What is expected :: For the data below, give the number of lines in which "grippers" occurs. Include nothing besides that number.
[Start of section]
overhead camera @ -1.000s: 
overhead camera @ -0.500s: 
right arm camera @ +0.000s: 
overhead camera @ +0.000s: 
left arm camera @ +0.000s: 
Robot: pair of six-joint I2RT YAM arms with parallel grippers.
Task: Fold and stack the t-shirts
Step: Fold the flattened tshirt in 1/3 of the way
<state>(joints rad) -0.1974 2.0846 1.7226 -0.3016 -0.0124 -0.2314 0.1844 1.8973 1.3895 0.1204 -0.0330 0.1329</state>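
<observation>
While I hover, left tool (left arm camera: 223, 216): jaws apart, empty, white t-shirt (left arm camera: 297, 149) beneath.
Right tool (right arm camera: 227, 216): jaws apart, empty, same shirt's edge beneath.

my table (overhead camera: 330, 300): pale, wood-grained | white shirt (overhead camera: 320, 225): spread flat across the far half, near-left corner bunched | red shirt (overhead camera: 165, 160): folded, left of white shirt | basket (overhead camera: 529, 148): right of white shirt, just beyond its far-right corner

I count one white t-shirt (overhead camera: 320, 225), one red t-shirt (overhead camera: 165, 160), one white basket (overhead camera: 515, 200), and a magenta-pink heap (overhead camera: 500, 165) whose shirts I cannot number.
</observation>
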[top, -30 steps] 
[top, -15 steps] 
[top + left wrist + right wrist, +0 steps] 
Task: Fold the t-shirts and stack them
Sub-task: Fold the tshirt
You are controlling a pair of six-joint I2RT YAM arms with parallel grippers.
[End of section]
Your solution :: 2